Francesco Ponticelli – Kon-Tiki (Tûk Music, 2017)

Sbocciato nelle fila della band New Generation di Enrico Rava, Francesco Ponticelli è un talentuoso contrabbassista e compositore con alle spalle un intenso percorso artistico maturato dal vivo e in studio in diverse formazioni, e ben noto per essere il leader del quartetto, nato nel 2011, e composto da alcuni dei migliori strumentisti italiani del momento: Enrico Zanisi al piano e synth, Dan Kinzelman ai sassofoni e clarino ed Enrico Morello alla batteria. A tre anni di distanza dal debutto “Ellipses”, ritroviamo il quartetto con “Kon-Tiki”, pregevole album nel quale hanno raccolto nove brani inediti firmati dal contrabbassista che nel loro insieme condensano tutta l’esperienza accumulata in questi anni. Rispetto al precedente legato ad un’estetica prettamente elettronica, questo nuovo lavoro evidenzia una importante crescita tanto dal punto di vista della ricerca sonora, quanto da quello compositivo che si riflette in brani più aperti alle improvvisazioni dei vari strumentisti.
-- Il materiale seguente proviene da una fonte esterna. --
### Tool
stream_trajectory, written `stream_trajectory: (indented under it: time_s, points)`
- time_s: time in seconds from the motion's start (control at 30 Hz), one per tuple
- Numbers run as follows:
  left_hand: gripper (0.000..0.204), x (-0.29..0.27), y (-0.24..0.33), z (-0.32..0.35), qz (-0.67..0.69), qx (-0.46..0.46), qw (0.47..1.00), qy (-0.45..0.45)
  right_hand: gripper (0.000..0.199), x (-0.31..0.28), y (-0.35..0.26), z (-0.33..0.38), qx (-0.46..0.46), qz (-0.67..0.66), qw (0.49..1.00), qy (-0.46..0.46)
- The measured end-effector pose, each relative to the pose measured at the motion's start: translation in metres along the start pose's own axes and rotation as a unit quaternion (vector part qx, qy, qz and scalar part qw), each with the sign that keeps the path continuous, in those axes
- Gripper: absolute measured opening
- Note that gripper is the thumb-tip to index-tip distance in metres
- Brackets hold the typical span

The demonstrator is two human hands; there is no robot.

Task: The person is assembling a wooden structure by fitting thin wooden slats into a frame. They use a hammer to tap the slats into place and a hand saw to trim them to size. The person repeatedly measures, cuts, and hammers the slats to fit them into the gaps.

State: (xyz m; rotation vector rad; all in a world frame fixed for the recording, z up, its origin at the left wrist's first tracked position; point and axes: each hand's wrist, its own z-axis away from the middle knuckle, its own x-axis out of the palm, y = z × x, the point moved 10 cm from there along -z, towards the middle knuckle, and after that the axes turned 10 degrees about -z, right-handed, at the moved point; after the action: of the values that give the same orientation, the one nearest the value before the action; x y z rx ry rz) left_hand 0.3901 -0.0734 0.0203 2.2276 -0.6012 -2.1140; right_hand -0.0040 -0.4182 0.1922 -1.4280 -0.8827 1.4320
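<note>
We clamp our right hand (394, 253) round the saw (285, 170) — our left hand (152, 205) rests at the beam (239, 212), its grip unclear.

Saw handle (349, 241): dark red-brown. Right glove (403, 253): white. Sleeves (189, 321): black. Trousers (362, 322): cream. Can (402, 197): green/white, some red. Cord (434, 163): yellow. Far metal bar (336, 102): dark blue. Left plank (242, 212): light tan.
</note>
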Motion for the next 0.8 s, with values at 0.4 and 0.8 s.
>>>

Accolti dalla copertina, opera dell’artista spagnola Pilar Cossio, il disco durante l’ascolto svela un sound, ormai lontano dai riferimenti musicali americani, caratterizzato da atmosfere e spaccati cantabili di grande forza evocativa, come dimostra l’iniziale “Verso rosso” o quel gioiello che è “14 Agosto” in cui brilla l’affascinante linea melodica con Zanisi che si divide tra pianoforte e sintetizzatori, assecondato magistralmente dal clarinetto di Kinzelman. Se “Rings” si dipana tra le atmosfere sintentiche delle prime battute ed una sontuosa parte acustica in cui protagonista è ancora Kinzelman questa volta al sax tenore, la successiva “Auf Wiedersehen” colpisce per la trama eterea del pianoforte che ci schiude le porte ad un crescendo corale di puro lirismo. La complessa trama ritmica di “Withe” e la trascinante “El Dorato” ci introducono prima ai ritmi spezzati di “Alabama” e poi alla superba “Underground Railroad” che rappresenta, senza dubbio, il vertice assoluto del disco. La poesia quasi mistica di “Onde” suggella un album notevolissimo che non mancherà di rapire letteralmente gli ascoltatori più attenti.